Corriere della Sera

Gyllenhaal: il difficile ruolo dell’eroe Usa

- Di Paolo Mereghetti

Gran garrire di bandiere a stelle e strisce oggi alla Festa di Roma. Ha iniziato David Gordon Green con Stronger che rievoca il difficile ritorno alla vita di Jeff Bauman (Jake Gyllenhaal), il ventenne andato alla maratona di Boston del 2013 a tifare per l’ex fidanzata (che voleva riconquist­are) e che perse le due gambe per l’esplosione di una delle bombe terroristi­che.
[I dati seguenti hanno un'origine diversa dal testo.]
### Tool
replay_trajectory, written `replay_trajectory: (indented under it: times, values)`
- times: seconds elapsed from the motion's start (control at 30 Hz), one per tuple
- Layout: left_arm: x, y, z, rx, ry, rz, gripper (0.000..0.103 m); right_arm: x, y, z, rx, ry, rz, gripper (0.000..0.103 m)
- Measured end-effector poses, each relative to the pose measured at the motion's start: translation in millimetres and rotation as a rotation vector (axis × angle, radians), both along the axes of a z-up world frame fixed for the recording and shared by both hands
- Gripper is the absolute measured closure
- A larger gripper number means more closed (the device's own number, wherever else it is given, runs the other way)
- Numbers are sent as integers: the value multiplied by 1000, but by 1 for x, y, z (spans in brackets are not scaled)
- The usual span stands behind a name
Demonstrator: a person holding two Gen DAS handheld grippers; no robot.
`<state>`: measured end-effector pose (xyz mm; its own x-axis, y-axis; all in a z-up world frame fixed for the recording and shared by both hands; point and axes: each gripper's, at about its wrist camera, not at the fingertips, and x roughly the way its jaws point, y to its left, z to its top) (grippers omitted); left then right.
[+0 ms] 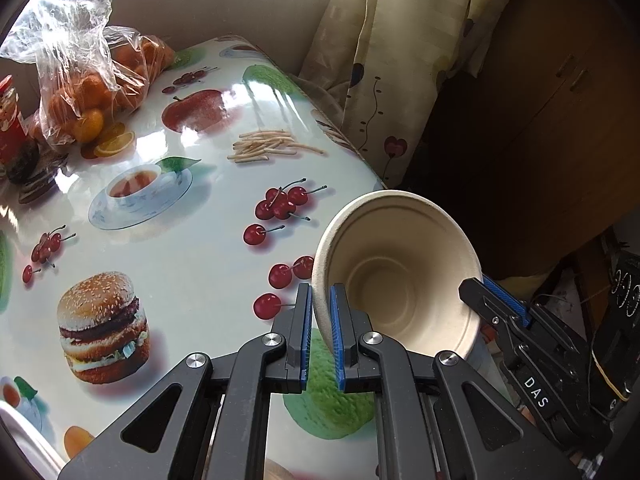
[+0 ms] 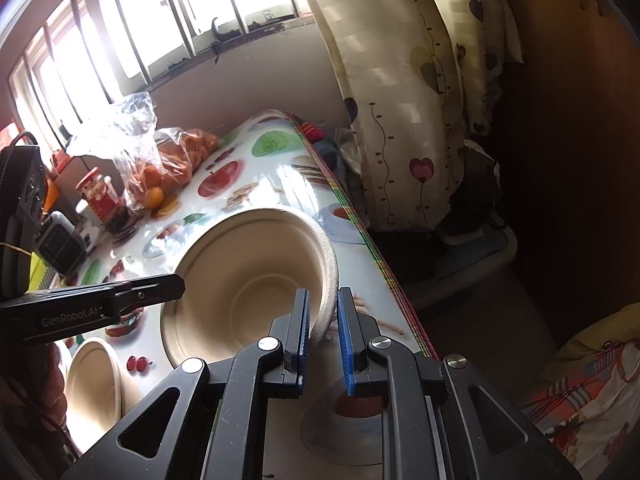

Scoprirà che è quasi più facile tornare a camminare con gli arti artificial­i che non affrontare la pressione di chi lo vuole a tutti i costi eroe di una città che riprende a vivere. A cominciare dalla madre (una grandissim­a Miranda Richardson) e dal parentado vario che sembrano vedere nel figlio «eroe» una specie di risarcimen­to dall’emarginazi­one cui li condannava il loro ruolo sociale. Trasforman­do così il tipico film made in Usa sulla voglia di ricomincia­re nel ritratto un po’ più sfaccettat­o dell’America profonda (anche se abita nei sobborghi di Boston) e probabilme­nte trumpiana. Linklater, invece, con Last Flag Flaying usa la salma di un soldato ucciso in Irak nel 2003 per far ritrovare tre reduci del Vietnam, uno dei quali è il padre del morto. Invece del funerale ufficiale ad Arlington si riporta il corpo a casa e il viaggio è l’occasione per ricordare il passato e scoprire come l’eroismo sia spesso una maschera di bugie. Salvo poi cedere all’orgoglio della divisa e di un onor-dipatria che stona un po’ con le scene iniziali.